El-Houri said he was quickly reminded of tragedies that ensued from other infamous depictions of Prophet Mohammed. In particular he recalls the Muslim outrage in 2005 following publications of Cartoons of Prophet Mohammed in a Danish newspaper. He said he witnessed in Beirut, Lebanon, crowds take to the streets and burn the building housing the Danish embassy.”

“I remember seeing people crashing and burning police cars and ambulances that had nothing to do with Denmark or their cause.” He also recalled how “al Qaeda issued a call to murder Dutch politician Geert Wilders” for his film “Fitna” which was critical of Islam.

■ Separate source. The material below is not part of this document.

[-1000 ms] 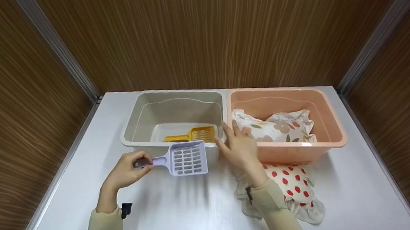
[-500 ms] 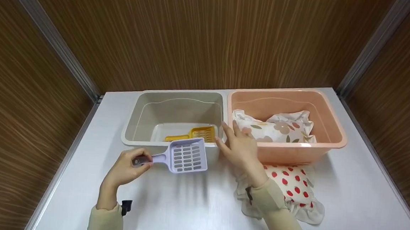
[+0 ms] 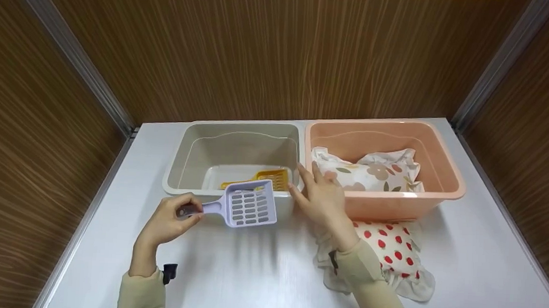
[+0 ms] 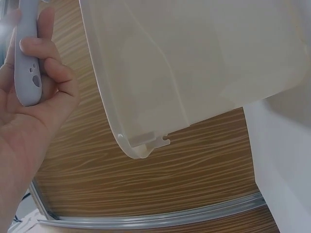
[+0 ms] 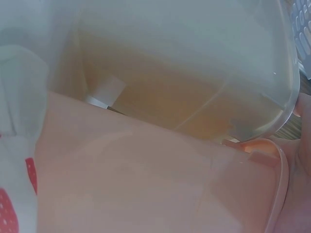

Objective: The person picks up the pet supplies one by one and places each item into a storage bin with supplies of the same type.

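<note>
My left hand (image 3: 169, 220) grips the handle of a lavender slotted litter scoop (image 3: 251, 205), its fingers curled round the handle in the left wrist view too. The scoop's head hangs level over the front rim of a grey-beige bin (image 3: 178, 167). Inside that bin lies a yellow litter scoop (image 3: 280, 179), partly hidden behind the lavender one. My right hand (image 3: 323, 200) rests with spread fingers where the grey bin meets a pink bin (image 3: 390, 206), touching their rims. A flower-print ruffled cushion (image 3: 373, 175) lies in the pink bin.
In front of the pink bin, a strawberry-print ruffled cushion (image 3: 392, 249) lies on the white table (image 3: 247, 285), partly under my right forearm. Wood-grain panels (image 3: 280, 54) stand behind and on both sides. The bins stand side by side near the back edge.
My left hand has raised the lavender scoop slightly toward the grey bin, so its head covers more of the yellow scoop. My right hand stays at the rims.
</note>
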The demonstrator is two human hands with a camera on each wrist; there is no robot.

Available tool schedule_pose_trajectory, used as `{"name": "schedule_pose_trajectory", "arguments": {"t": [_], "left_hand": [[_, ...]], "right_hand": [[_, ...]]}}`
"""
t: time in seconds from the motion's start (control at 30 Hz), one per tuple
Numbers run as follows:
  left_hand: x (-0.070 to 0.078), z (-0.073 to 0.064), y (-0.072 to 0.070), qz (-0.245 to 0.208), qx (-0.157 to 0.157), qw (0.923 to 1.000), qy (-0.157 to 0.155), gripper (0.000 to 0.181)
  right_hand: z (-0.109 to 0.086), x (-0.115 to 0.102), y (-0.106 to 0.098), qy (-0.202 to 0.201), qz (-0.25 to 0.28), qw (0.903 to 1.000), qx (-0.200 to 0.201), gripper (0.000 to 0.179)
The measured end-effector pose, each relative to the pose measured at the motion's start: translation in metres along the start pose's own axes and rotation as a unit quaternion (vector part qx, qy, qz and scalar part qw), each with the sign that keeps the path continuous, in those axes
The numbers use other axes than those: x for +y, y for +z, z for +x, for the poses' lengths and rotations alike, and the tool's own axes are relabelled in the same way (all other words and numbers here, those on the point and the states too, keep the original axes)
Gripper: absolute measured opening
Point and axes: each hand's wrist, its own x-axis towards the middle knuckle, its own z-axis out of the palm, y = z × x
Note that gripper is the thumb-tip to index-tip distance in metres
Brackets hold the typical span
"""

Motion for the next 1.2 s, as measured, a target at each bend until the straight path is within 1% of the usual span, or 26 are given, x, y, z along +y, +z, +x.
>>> {"name": "schedule_pose_trajectory", "arguments": {"t": [0.1,0.17,0.23,0.33,0.4,0.47,0.63,0.8,0.93,1.2], "left_hand": [[0.01,0.003,-0.003,-0.003,0.002,1.0,0.008,0.014],[0.002,0.003,-0.003,0.002,0.003,1.0,0.005,0.014],[-0.009,0.003,-0.002,-0.001,0.002,1.0,0.0,0.014],[-0.023,0.003,-0.002,-0.001,0.001,0.9999,-0.012,0.014],[-0.024,0.003,-0.002,-0.004,0.002,0.9999,-0.016,0.014],[-0.024,0.004,-0.002,0.002,0.004,0.9998,-0.017,0.014],[-0.024,0.009,-0.002,0.008,0.005,0.9999,-0.01,0.013],[-0.023,0.013,-0.004,0.0,-0.006,0.9999,-0.011,0.013],[-0.024,0.014,-0.005,-0.009,-0.01,0.9999,-0.003,0.012],[-0.024,0.018,-0.008,-0.002,-0.01,0.9999,-0.002,0.012]], "right_hand": [[0.0,0.0,0.0,-0.001,-0.002,1.0,0.001,0.063],[0.0,0.001,0.0,-0.001,-0.002,1.0,0.0,0.063],[0.0,0.001,0.0,-0.001,-0.001,1.0,0.0,0.063],[0.0,0.001,0.001,-0.001,0.0,1.0,0.002,0.062],[0.0,0.0,0.001,-0.003,-0.004,1.0,0.008,0.062],[0.0,0.0,0.001,-0.007,-0.008,0.9999,0.014,0.061],[0.0,0.001,0.001,-0.011,-0.013,0.9996,0.021,0.061],[0.0,0.001,0.001,-0.013,-0.015,0.9995,0.023,0.06],[0.001,0.001,0.001,-0.013,-0.014,0.9996,0.02,0.06],[0.001,0.001,0.002,-0.01,-0.016,0.9997,0.017,0.061]]}}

Now, people are arguing that Danish cartoonists (for example) are somehow responsible for the violent responses to their work. I think that such equivocations are downright insane, and El-Houri seems to agree:

El-Houri observed that the “South Park” episode highlighted the fear from “barbaric Muslim retaliation” when a Muslim symbol is featured in the media. He said Muslims should focus on convincing others not to show iconic figure out of “respect to Islam” instead.

El-Houri’s advice to Muslims is to “appreciate free speech” and use its tools to debunk the misconceptions that exist around the world about Islam and showcase the peaceful side of their religion instead of reacting to what others publish or broadcast. “The media makes fun of Jesus, The Pope, politicians and so on, all the time, but you don’t see Catholics burning tires outside Comedy Central’s studios.

In other words: No insult, real or imagined, gives any group or individual free reign to commit extralegal violence. There is no moral difference between a violent outburst against blasphemy and a violent outburst against something as arbitrarily chosen as a sneeze. The person who commits the violence is responsible for the violence.

Or to put it another way: Theo van Gogh is dead because a murder murdered him, not because he made a film.